Late December 1995 the small company I worked for was moving its main offices from Massachusetts down to Miami, Florida. Five of us were making the move. I waited behind to fly down, while four others drove the two moving vans with all our personal and office stuff. We had been advised not to drive into Miami on New Year's day because of the football game crowd, so the drivers stayed two days in Georgia.

While unpacking on January 2nd, we noticed a neat, round hole in the fiberglas roof of one van because the stuff below the hole was wet from rain the day before. I also noticed a similar hole in a videotape carrier, but I did not connect the two holes until later. The videotape carrier was a particle board box with a laminate to make it look like finer wood, and a plastic drawer for holding tapes.

It was several days later, while setting up my new apartment, that I opened the drawer and discovered one of my tapes was making a very unhealthy rattling sound. Then I noticed something coppery roll past the tape window. Opening the shell produced the tape killer, a 9x19 FMJ with a tiny crease in the point:





Between the drivers and myself, we figured out what must have happened: while overnight in Georgia, someone celebrating New Year's fired a bullet into the air, which came down in a ballistic into the van and killing the videotape. The Mythbusters demonstrated that a bullet tumbling through the air at terminal velocity wouldn't do the job. And if some redneck had been, say, standing on a highway overpass shooting down at trucks, everyone would have heard it.

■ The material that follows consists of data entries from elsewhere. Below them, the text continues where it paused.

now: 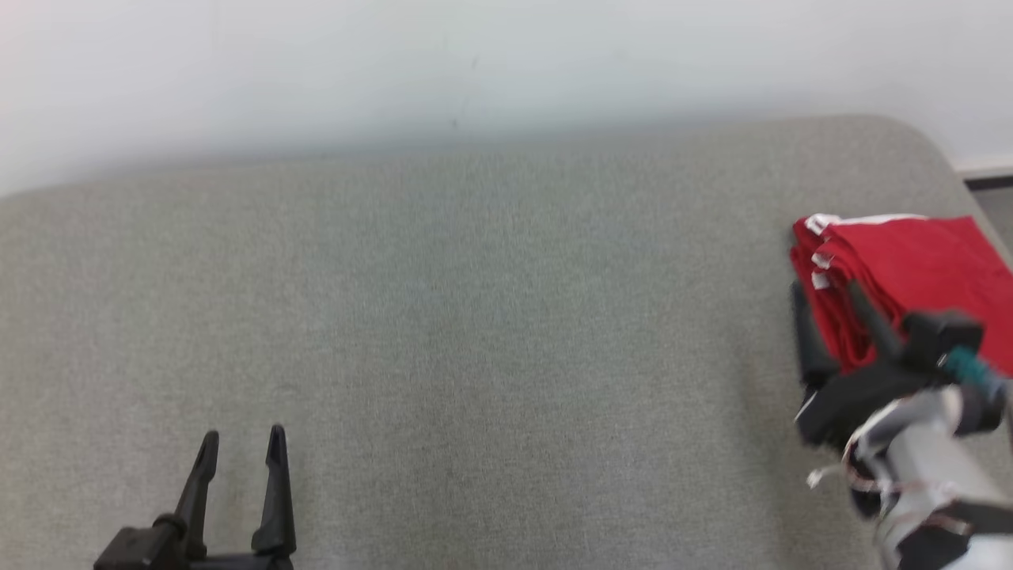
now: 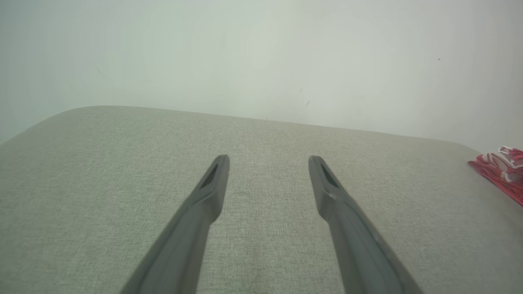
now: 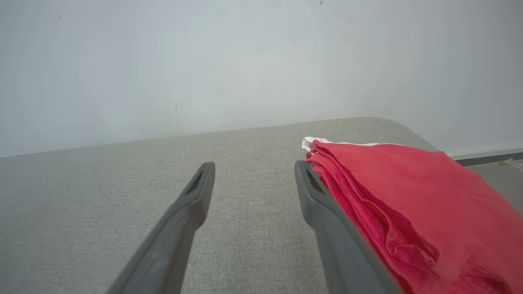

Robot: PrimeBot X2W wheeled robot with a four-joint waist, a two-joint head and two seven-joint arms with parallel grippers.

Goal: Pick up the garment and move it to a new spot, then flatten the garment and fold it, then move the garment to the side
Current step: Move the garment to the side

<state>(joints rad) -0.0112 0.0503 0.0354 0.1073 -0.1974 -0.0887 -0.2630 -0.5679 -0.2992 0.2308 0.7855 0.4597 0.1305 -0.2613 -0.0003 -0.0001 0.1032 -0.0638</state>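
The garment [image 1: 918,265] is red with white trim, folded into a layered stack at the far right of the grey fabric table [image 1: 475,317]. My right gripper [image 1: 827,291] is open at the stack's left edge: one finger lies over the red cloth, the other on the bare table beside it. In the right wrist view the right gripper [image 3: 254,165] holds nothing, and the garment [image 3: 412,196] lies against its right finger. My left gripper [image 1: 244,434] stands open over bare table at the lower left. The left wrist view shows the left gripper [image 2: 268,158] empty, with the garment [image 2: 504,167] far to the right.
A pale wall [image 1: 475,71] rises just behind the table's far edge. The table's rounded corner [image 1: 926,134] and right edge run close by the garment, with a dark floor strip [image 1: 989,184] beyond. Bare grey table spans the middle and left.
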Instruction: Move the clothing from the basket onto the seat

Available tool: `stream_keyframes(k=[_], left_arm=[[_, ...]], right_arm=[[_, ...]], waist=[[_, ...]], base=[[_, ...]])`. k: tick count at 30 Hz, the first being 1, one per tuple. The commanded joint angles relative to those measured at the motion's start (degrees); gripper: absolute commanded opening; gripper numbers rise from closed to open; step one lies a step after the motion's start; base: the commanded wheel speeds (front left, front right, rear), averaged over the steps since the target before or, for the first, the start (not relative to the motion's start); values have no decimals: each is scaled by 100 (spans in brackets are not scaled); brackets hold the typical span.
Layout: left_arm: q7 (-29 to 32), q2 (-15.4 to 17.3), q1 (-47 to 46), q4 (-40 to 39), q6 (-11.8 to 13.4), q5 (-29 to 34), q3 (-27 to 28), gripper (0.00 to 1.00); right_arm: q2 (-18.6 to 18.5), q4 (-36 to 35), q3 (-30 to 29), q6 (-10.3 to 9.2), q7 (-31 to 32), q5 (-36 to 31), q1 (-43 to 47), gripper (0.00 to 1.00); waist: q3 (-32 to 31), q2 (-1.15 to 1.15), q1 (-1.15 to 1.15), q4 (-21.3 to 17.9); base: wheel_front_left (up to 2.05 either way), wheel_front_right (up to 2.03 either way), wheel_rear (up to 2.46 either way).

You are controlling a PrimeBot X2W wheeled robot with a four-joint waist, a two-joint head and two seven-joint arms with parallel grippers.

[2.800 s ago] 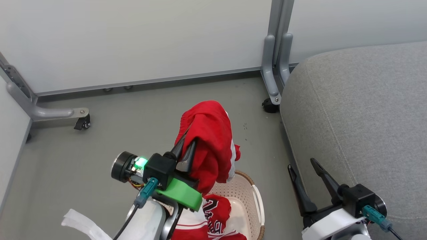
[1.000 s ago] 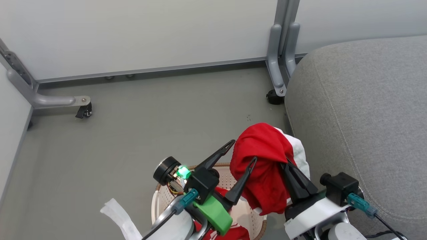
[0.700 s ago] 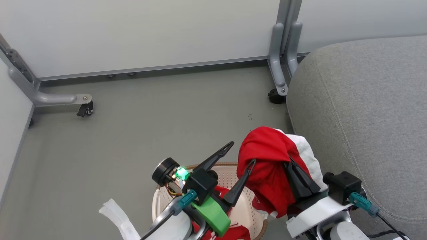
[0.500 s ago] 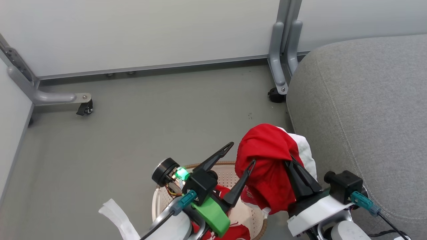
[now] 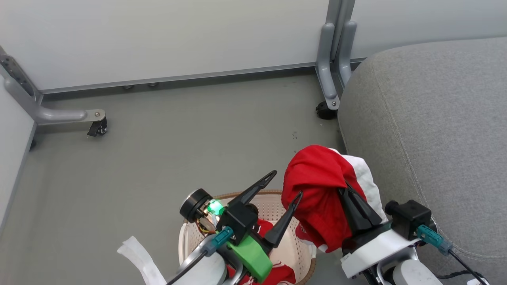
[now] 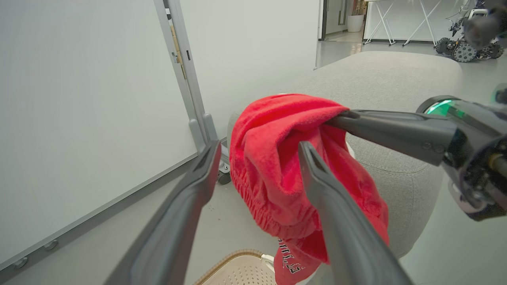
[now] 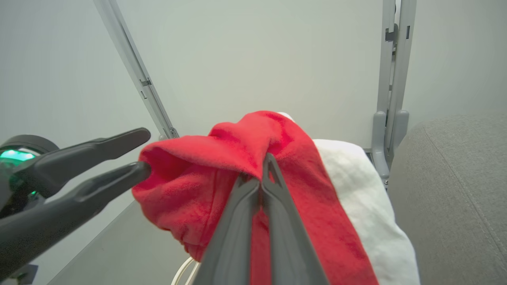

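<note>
While it hangs bunched in the air, the garment [image 5: 317, 194] is pinched at its top fold by the right gripper [image 5: 345, 189], whose two fingers are pressed together on the red cloth. From the right wrist the same gripper [image 7: 262, 170] shows its tips meeting on that fold. A white panel runs down the side of the garment [image 7: 222, 158] that faces the seat [image 5: 435, 118]. A loose end with white lettering dangles over the right part of the basket [image 5: 273, 202]. The garment is beside the seat's rounded edge and above the floor, not on the cushion.

The left gripper [image 5: 288, 182] stands just to the garment's left with its jaws spread wide and nothing between them. One fingertip [image 7: 140, 171] is right at the cloth's edge; whether it touches cannot be told. From the left wrist, this gripper [image 6: 259, 144] has one finger clear of the cloth and the other crossing in front of it.

A second garment [image 5: 283, 273] lies in the basket, mostly hidden under the left arm. The basket sits on the grey floor [image 5: 158, 150], near the seat's corner. Behind stand white panels [image 5: 158, 39] on grey legs, one castor [image 5: 326, 111] close to the seat.
</note>
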Motion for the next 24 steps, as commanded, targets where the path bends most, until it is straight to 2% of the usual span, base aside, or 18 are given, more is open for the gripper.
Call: stream_keyframes(k=[1, 13, 24], left_arm=[[-3, 35, -5, 10, -23, -39, 14, 100], [-2, 37, 48, 26, -25, -125, 14, 100], [0, 101, 370, -144, -22, -196, 404, 100]], right_arm=[[-3, -2, 9, 0, -20, -20, -39, 0], [-47, -74, -76, 0, -20, -48, -37, 0], [7, -266, -511, 0, -20, -71, 11, 0]], waist=[[5, 0, 0, -20], [137, 0, 0, -384], [540, 0, 0, -1393]], base=[[0, 0, 0], [0, 0, 0], [0, 0, 0]])
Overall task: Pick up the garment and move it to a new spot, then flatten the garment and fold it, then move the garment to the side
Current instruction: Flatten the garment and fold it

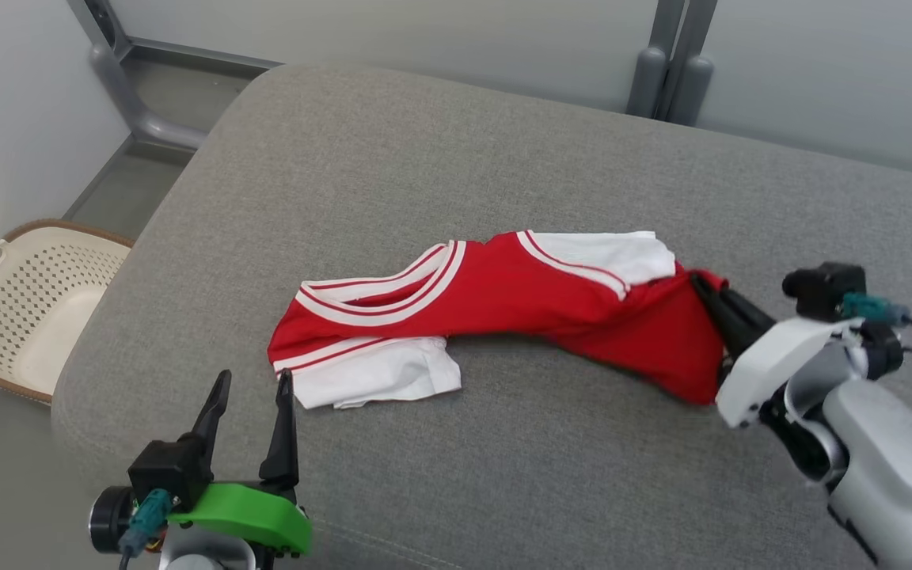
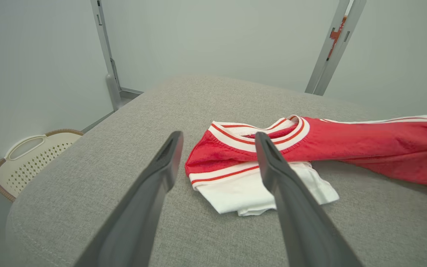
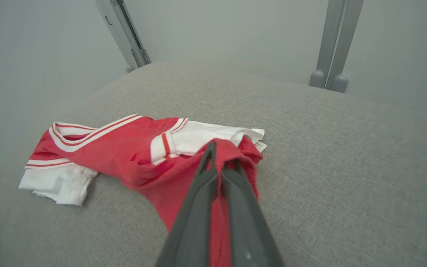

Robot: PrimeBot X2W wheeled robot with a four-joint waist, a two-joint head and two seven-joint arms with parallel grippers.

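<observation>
The head view looks forward and steeply down from above the near edge of the grey cushion [image 1: 503, 158], taking in its near left corner, the basket [image 1: 20, 317] on the floor beside it, and the metal posts [image 1: 666, 71] behind the far edge. The left wrist view sits low over that near left corner, facing the far edge along the left gripper [image 2: 218, 136], close to the garment [image 2: 365, 144]. The right wrist view looks from close above the garment's right end, along the right gripper [image 3: 219, 159], toward the far edge and its left corner. All three views share the garment, the far edge and the posts.
</observation>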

The moral of the story: if you're going to celebrate this New Year's, go out to the range and shoot at some targets instead of the sky.


----------



## Metryq (Dec 21, 2011)

And then just a few days later, this story turns up:

*Ohio man cleaning gun killed Amish girl*



> FREDERICKSBURG, Ohio (AP) -- A man cleaning his muzzle-loading rifle shot the gun into the air, accidentally killing a 15-year-old Amish girl driving a horse-drawn buggy more than a mile away, a sheriff said Tuesday.



And from the NRA's gun safety rules:



> 1. ALWAYS keep the gun pointed in a safe direction.
> This is the primary rule of gun safety. A safe direction means that the gun is pointed so that even if it were to go off it would not cause injury or damage. The key to this rule is to control where the muzzle or front end of the barrel is pointed at all times. Common sense dictates the safest direction, depending on different circumstances.

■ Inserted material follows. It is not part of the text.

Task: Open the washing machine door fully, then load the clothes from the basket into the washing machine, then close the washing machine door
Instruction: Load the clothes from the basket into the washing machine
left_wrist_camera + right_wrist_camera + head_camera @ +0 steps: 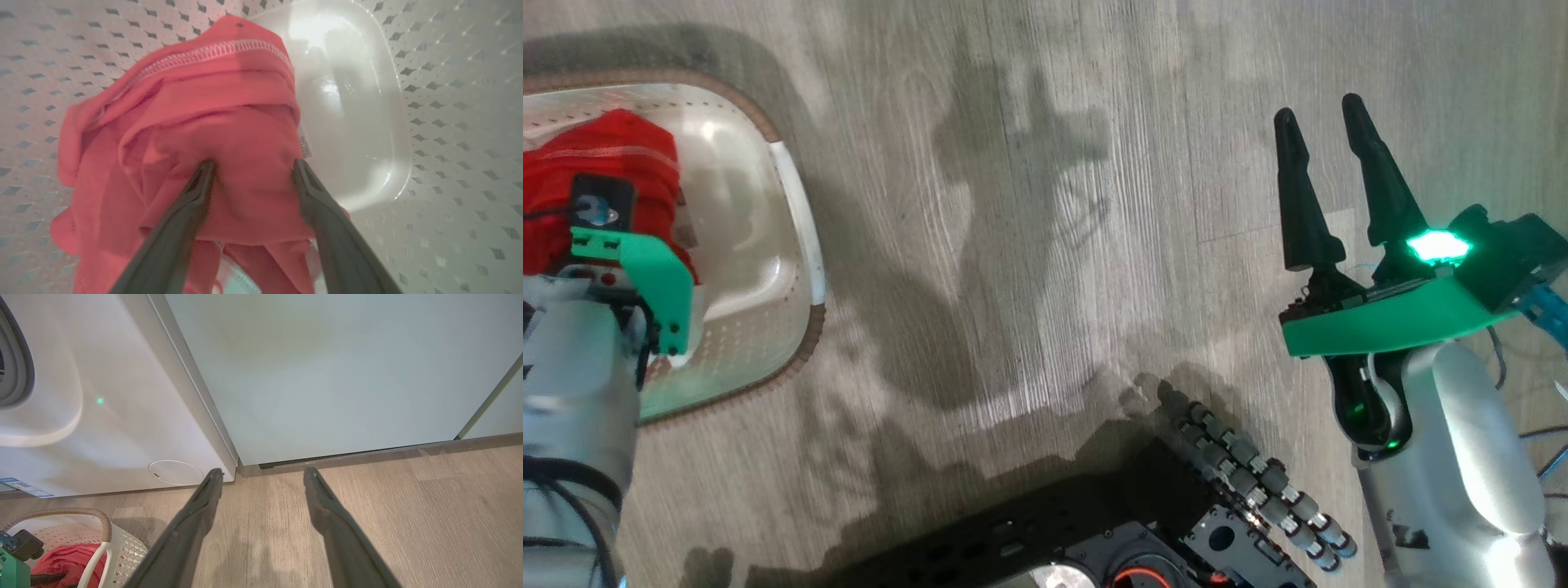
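From the head, the cream perforated plastic basket with a brown rim [799,212] sits at the left on the grey wood-grain floor [1029,245], with the bright red fabric clothes [621,147] lying inside it; the left arm's green wrist bracket [645,269] hangs over them; the right gripper [1319,108] hovers well apart at the right, its two dark fingers spread and empty.

From the left wrist, the left gripper [253,163] stands spread wide, both tips touching the bunched red cloth (a white-stitched hem shows near the top), with nothing pinched.

From the right wrist, the big white front-loading washing machine [122,416] stands beside a pale teal cabinet [327,375]; a round flap [175,472] sits low on its front; the basket shows at the lower left, on the floor before the machine.
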Controlling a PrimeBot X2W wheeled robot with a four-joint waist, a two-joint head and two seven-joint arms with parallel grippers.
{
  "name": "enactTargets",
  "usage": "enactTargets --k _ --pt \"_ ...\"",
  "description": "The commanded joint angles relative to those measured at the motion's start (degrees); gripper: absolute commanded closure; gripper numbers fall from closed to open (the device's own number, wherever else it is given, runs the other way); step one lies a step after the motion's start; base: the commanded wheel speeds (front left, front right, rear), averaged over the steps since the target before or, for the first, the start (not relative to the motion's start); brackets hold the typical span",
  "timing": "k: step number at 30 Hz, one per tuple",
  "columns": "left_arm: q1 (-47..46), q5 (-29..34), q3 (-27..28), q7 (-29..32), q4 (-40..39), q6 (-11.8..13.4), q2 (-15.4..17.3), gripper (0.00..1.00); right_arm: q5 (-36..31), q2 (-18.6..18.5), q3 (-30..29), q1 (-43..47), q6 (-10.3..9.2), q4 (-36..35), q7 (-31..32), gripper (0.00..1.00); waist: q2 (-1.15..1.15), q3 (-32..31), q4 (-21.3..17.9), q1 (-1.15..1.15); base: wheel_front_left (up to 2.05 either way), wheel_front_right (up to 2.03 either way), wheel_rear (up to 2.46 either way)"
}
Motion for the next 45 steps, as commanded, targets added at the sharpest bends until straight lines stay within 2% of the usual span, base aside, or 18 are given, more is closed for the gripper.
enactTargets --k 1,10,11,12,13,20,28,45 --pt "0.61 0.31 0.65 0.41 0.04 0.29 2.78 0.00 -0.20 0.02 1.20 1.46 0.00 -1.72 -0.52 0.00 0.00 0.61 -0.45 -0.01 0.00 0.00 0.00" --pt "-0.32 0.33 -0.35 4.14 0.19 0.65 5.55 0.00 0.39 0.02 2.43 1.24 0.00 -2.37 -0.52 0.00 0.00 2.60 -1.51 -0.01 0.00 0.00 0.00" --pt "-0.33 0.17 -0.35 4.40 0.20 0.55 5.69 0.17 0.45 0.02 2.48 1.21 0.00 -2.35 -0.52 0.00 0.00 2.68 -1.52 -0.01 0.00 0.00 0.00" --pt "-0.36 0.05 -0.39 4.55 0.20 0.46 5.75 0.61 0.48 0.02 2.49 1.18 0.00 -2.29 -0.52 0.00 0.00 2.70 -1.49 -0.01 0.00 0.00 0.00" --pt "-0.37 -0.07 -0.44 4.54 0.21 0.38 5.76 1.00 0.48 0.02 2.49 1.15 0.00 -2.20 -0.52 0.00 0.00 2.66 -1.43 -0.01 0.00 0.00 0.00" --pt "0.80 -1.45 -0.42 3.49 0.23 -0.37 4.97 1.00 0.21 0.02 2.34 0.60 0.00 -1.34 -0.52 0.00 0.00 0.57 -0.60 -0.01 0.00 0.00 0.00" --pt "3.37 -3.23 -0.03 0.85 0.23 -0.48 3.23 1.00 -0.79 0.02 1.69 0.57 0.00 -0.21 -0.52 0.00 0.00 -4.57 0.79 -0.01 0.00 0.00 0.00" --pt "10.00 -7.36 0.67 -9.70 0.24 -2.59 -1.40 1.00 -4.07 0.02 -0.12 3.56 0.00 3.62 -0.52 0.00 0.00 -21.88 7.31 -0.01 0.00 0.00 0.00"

TV and movies break rules number 1 and 2 so much it makes me cringe. It was drilled into me in class that rule number 1 must be followed _all_ the time, even when the gun is "unloaded." (Always treat a gun as though it were loaded. It's amazing how often people are shot by unloaded guns.) Rule number 2 is keep your finger off the trigger until ready to shoot. I saw one _X-Files_ wannabe where the two agents are creeping through a dark place with guns drawn, fingers inside the trigger guards. Something harmless tumbles, and the guy in front jumps aside. His partner grabs him to keep him from falling, one hand against his back, the other against his chest—gun pointed partly into his chest and up towards his face, finger inside the trigger guard. ("Sorry about that, chief"?)

I haven't handled any muzzle-loaders, and I realize the AP story was about an accident, but way down the list of rules is:



> Before cleaning your gun, make _absolutely_ sure that it is unloaded.



This gun must have been stored loaded, another no-no. Still, four times as many people are killed by cars than by guns every year in the US, yet it is gun stories that are sensational.


----------



## Rommel (Dec 22, 2011)

Killing someone more than a mile away should indicate to you that he did not shoot straight up. It would seem he shot more sideways than up.
 I have to say i'm abit sceptical of your bullet in the photo. That does not look like a bullet going though a fibreglass sheet, box and video tape.


----------



## Starbeast (Dec 23, 2011)

February of 1942 in Los Angeles, over 1400 anti-aircraft rounds were fired *upward* at an object seen in the sky which was illuminated by spotlights for over an hour above the city. The projectiles fell to Earth damaging buildings and killed three people.

Anyone else hear about Mythbusters "Cannonball Mishap"?


----------



## Metryq (Dec 23, 2011)

Rommel said:


> Killing someone more than a mile away should indicate to you that he did not shoot straight up.



I never said the Ohio gun cleaner shot straight up. It was yet another example of a bullet "from the sky" that landed with damaging force, despite the MYTHBUSTERS' treatment. And you're free to be as skeptical as you want of the recovered bullet. I'm surprised it was not more deformed, too, but I have to conclude that the fiberglas roof, particle board box, and then the layers of wound plastic on the videotape reel were enough to dissipate the energy effectively. Maybe it indicates the way to a new type of bulletproof vest—if one doesn't mind looking like the Michelin Man.



> *Starbeast wrote:* Anyone else hear about Mythbusters "Cannonball Mishap"?



This is the sort of incident that probably gives the show's producers ulcers. They're lucky no one was injured. Oh yes, cannonballs can bounce.


----------